## ABOUT THIS EXERCISE
Report back every line below that carries the word "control".

GIVEN ENTRIES section start

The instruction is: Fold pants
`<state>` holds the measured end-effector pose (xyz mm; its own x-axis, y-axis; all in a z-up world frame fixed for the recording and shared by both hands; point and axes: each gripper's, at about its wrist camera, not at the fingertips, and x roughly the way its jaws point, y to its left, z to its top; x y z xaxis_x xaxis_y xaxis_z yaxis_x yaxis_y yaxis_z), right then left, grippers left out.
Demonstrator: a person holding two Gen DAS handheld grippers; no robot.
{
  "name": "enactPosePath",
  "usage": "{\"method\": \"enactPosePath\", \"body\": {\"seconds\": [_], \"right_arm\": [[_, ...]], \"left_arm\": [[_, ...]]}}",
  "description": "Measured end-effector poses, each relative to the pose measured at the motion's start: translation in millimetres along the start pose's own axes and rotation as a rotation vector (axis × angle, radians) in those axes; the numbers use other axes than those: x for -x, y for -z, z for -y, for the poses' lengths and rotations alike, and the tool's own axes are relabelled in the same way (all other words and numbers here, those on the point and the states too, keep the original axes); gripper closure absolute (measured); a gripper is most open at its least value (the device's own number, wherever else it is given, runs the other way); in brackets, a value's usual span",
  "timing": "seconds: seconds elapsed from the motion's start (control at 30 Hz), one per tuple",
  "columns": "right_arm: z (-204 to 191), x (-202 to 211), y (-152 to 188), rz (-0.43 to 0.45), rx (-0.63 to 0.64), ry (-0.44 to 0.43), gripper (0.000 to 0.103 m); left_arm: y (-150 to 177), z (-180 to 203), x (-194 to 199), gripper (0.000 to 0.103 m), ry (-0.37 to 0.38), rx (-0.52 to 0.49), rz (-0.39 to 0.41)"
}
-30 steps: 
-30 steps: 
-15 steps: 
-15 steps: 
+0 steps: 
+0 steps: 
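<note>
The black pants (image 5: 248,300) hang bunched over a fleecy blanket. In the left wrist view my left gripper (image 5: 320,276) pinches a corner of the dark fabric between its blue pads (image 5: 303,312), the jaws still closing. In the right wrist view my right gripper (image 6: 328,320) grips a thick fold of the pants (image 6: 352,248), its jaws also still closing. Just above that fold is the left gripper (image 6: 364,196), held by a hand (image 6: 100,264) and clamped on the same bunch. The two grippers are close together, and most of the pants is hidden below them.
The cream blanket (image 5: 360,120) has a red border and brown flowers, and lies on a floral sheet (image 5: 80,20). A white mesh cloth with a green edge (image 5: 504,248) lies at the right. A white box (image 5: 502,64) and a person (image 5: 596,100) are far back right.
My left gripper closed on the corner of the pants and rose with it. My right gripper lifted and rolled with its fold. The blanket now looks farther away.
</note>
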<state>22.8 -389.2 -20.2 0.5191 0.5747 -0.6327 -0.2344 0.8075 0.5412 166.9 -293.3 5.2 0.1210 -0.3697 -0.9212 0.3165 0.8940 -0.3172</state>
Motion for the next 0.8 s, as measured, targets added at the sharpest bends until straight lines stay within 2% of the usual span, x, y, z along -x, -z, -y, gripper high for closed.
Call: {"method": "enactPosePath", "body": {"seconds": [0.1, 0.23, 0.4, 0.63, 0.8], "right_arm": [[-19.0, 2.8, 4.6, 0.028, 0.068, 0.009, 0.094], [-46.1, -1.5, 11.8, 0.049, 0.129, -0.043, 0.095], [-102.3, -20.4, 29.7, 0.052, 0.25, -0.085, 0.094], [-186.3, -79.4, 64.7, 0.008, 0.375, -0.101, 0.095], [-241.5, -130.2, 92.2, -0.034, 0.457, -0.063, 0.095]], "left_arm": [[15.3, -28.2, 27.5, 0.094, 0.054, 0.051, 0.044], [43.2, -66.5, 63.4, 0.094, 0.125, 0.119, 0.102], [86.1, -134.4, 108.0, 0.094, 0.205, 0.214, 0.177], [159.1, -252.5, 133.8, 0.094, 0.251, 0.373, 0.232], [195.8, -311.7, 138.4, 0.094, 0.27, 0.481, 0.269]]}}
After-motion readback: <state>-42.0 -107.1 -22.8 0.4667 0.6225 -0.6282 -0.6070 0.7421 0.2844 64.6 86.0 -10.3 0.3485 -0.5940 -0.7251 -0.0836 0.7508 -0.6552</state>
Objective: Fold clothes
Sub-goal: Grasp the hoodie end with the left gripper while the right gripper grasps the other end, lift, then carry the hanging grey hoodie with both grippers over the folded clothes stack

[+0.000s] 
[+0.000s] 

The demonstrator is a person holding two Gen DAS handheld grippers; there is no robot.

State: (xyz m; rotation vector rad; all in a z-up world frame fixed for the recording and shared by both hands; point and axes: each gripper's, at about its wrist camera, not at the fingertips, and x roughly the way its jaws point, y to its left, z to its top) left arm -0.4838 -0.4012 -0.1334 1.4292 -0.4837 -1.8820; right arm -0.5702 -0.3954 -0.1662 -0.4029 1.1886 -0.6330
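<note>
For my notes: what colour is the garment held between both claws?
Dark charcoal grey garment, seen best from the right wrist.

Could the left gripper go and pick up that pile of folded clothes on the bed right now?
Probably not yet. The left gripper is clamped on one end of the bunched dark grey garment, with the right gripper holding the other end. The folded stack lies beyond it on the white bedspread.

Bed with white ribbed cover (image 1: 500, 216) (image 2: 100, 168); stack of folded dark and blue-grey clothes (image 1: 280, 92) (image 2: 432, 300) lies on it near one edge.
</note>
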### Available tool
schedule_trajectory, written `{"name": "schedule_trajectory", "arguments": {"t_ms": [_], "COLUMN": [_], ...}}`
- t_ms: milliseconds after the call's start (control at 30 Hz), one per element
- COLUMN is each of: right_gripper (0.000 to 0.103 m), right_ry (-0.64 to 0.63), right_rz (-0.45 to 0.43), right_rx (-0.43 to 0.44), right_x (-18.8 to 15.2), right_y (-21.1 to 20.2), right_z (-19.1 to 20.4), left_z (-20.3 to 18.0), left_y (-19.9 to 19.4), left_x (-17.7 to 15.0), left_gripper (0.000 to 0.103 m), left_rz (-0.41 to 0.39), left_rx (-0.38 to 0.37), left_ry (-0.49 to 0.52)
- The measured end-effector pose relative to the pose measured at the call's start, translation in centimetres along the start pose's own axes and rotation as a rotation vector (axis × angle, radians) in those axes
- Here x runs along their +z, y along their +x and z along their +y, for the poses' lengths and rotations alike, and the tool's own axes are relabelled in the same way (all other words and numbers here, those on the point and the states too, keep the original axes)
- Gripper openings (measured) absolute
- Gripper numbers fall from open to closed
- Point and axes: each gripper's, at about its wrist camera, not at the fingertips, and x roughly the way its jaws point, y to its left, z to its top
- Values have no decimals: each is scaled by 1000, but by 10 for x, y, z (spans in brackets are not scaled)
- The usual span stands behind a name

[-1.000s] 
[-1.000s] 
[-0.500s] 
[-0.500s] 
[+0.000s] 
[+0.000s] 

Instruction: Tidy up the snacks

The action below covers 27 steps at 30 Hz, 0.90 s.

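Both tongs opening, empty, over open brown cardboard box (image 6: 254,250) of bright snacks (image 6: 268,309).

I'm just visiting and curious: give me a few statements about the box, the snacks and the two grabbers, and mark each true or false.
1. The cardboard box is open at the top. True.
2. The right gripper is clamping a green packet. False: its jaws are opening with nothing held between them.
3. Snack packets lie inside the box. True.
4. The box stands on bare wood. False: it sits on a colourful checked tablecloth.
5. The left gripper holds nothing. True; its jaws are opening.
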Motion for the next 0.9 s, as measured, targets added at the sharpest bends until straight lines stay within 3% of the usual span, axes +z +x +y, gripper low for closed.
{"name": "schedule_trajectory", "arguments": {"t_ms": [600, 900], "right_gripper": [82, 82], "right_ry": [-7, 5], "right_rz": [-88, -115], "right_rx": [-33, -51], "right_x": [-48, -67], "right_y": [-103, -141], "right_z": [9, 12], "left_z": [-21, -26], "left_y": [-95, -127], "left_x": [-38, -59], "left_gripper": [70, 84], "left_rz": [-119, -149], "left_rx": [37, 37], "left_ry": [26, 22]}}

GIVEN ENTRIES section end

## COMPLETED EXERCISE
  "timing": "seconds: seconds elapsed from the motion's start (control at 30 Hz), one per tuple",
- t_ms: milliseconds after the call's start (control at 30 Hz), one per element

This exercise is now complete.